Property adjustment order
The court has the authority to order a sale or transfer of any type of property – typically the family home. The types of order that can be made are:
- transferring the property from one party to another or from joint names to one party. This is often conditional upon the payment of a lump sum to the outgoing party.
- postponing the sale of the property until a future event, for example, when the youngest child reaches 18 or ceases full-time education.
- selling the property now and dividing the proceeds. Generally, these types of orders are where there are no children at home.
- transferring the tenancy of a rented property – this happens frequently where the landlord is the local authority or a housing association.
- a deferred interest order, also known as a Mesher order, can also be made. This is where the sale of a property is postponed and the home is held in a trust for sale upon a specified event or time, such as the youngest child living at home reaching the age of 18.
Pensions are an increasingly valuable asset and, in some circumstances, can be a pivotal part of financial negotiations. Where necessary, the pension plans need to be valued under what is known as a cash equivalent transfer value (CETV), which is then used as part of the overall assets.
The types of order that can be made, taking into account the nature of any other assets and how those can be divided, are:
- pension sharing orders, which is when part of your pension is transferred to your spouse. The part transferred is then in the name of your spouse and will no longer be part of your pension entitlement.

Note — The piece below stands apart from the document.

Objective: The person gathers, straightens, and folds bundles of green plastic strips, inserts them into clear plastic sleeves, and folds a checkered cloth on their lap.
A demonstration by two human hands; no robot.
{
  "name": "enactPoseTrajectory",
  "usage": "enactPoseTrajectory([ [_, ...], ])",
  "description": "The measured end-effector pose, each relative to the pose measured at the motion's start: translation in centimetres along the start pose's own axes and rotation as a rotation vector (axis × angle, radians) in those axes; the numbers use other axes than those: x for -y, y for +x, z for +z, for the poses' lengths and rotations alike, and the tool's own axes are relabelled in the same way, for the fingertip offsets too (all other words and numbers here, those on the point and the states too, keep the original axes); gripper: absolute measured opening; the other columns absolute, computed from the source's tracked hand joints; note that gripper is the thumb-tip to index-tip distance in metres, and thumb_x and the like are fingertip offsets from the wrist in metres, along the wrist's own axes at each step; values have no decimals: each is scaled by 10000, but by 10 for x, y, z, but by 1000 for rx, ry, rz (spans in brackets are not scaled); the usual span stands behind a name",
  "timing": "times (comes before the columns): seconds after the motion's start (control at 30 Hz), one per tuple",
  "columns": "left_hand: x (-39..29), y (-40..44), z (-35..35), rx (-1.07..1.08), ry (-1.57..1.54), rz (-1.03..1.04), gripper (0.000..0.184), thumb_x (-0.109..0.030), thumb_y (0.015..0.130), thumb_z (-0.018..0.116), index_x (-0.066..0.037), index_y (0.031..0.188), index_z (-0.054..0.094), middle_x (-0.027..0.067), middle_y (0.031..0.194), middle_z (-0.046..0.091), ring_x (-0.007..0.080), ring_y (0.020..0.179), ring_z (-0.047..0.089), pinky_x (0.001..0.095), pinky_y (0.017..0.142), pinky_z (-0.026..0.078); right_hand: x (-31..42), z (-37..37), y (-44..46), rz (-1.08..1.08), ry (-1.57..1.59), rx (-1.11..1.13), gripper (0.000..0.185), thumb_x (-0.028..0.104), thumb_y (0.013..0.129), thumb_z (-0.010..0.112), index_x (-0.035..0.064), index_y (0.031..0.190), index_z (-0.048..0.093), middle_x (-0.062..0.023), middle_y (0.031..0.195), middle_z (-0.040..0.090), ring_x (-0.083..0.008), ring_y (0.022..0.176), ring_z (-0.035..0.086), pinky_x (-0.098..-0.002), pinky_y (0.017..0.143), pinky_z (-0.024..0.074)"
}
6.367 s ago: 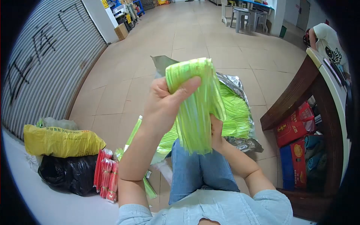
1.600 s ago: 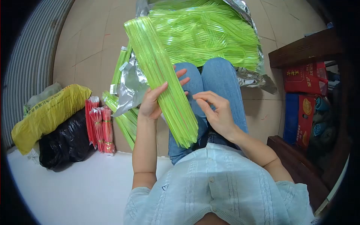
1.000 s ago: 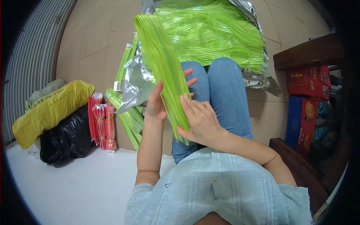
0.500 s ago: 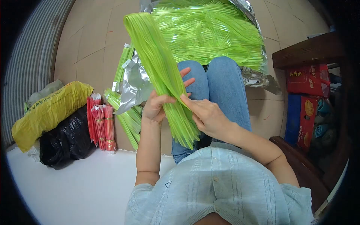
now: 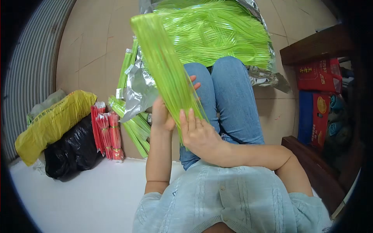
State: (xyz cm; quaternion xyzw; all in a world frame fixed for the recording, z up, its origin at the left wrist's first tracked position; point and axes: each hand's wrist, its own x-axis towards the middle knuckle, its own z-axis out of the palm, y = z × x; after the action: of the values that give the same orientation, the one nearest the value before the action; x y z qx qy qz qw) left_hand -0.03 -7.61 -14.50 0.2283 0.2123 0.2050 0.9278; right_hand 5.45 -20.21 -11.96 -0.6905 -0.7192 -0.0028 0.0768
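Right hand (image 5: 202, 138) has shifted since half a second ago, from the right edge of the folded lime-green strand bundle (image 5: 161, 58) to flat across its lower end, fingers extended. Bundle slants from upper left to frame centre. Left hand (image 5: 162, 113) is open beneath (thumb tip unclear), likely for support. Loose strands (image 5: 217, 35), upper centre, sit on foil wrapping (image 5: 268, 79), probably keeping them off the floor (image 5: 93, 50).
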Motion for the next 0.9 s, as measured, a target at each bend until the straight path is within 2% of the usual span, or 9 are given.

How they may be able to deal with it depends upon the rules of your scheme.
- deferred pension sharing orders, which is where the pension is shared at some time in the future. These are usually appropriate where one party is already in receipt of the pension and they will not suffer any reduction in income until the fund is shared at the future date. These types of order can be particularly complex and may require maintenance to be paid until they become effective.
- offsetting the pension scheme. This is a popular choice where the benefit of the pension scheme is offset against the capital assets. The usual example is to trade a share of the pension for a greater share of the house.
- deferred lump sum orders whereby you are required to share any pension lump sum with your spouse. The court order will state the date by which the payment has to be made.
- pension attachment order, which means the pension provider has to pay a proportion of any regular pension payments, lump sum or death-in-service benefit direct to your spouse.